Abstract:Standard Recurrent Neural Network Transducers (RNN-T) decoding algorithms for speech recognition are iterating over the time axis, such that one time step is decoded before moving on to the next time step. Those algorithms result in a large number of calls to the joint network, which were shown in previous work to be an important factor that reduces decoding speed. We present a decoding beam search algorithm that batches the joint network calls across a segment of time steps, which results in 20%-96% decoding speedups consistently across all models and settings experimented with. In addition, aggregating emission probabilities over a segment may be seen as a better approximation to finding the most likely model output, causing our algorithm to improve oracle word error rate by up to 11% relative as the segment size increases, and to slightly improve general word error rate.
What problem does this paper attempt to address?
The problem that this paper attempts to solve is to improve the decoding speed and accuracy of the RNN - T (Recurrent Neural Network Transducer) model in speech recognition. Specifically, the traditional RNN - T decoding algorithm processes iteratively frame by frame, causing the joint network to be frequently invoked, thereby increasing the amount of computation and decoding time. To solve this problem, the author proposes a new beam search decoding algorithm - the segment - based token - wise beam search algorithm.
### Problems with the traditional method
1. **Iteration frame by frame**: The standard RNN - T decoding algorithm processes audio input iteratively frame by frame, processing only one time step at a time.
2. **Frequent invocation of the joint network**: Due to the frame - by - frame processing method, the joint network needs to be invoked at each time step, which results in a large amount of computational overhead.
3. **Slow decoding speed**: Frequent invocation of the joint network makes the decoding speed slow, especially when processing longer audio sequences.
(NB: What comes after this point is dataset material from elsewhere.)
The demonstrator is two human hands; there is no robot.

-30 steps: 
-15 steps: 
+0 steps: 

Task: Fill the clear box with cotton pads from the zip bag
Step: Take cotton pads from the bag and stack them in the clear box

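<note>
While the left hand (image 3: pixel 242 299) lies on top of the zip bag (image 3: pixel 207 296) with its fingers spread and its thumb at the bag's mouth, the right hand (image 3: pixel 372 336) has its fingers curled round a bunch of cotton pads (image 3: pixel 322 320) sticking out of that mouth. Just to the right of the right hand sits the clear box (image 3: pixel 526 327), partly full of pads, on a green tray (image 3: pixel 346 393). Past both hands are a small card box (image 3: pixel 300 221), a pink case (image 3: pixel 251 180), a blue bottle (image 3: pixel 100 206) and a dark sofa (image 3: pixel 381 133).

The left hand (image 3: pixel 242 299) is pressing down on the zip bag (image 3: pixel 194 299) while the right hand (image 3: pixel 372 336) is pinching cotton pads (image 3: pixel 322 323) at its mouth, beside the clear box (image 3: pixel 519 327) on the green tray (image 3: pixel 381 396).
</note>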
4. **Limited accuracy**: Frame - by - frame processing may cause some correct hypotheses to be discarded during the search process, thus affecting the decoding accuracy.
### The proposed new method
The token - wise beam search algorithm proposed by the author solves the above problems in the following ways:
1. **Batch processing of multiple time steps**: Instead of processing frame by frame, the new algorithm processes an audio segment containing multiple time steps simultaneously. In this way, the joint network invocations of multiple time steps can be combined into one invocation, reducing the total number of invocations.
2. **Probability aggregation**: When processing a segment, the algorithm aggregates the probabilities of all paths leading to the same token sequence. This aggregation can better approximate the most likely output sequence, thereby improving the decoding accuracy.
3. **Reduction in the number of invocations**: By batch - processing multiple time steps, the number of invocations of the joint network is reduced, thereby improving the computational efficiency and decoding speed.
4. **Strong adaptability**: This algorithm is suitable for offline decoding and non - strictly streaming decoding scenarios, and does not require any modification to the trained RNN - T model.
### Experimental results
The experimental results show that using the new token - wise beam search algorithm can significantly improve the decoding speed and accuracy on different datasets:
- **Decoding speed**: When using a segment size of 3 to 5 time steps, the decoding speed is increased by 20% - 96%.
- **Accuracy**: As the segment size increases, the decoding accuracy also improves, especially in terms of Oracle WER (Word Error Rate of the best hypothesis), with a maximum relative improvement of 11%.
In conclusion, this paper proposes a new decoding algorithm that effectively improves the decoding speed and accuracy of the RNN - T model in speech recognition tasks by batch - processing multiple time steps and aggregating probabilities.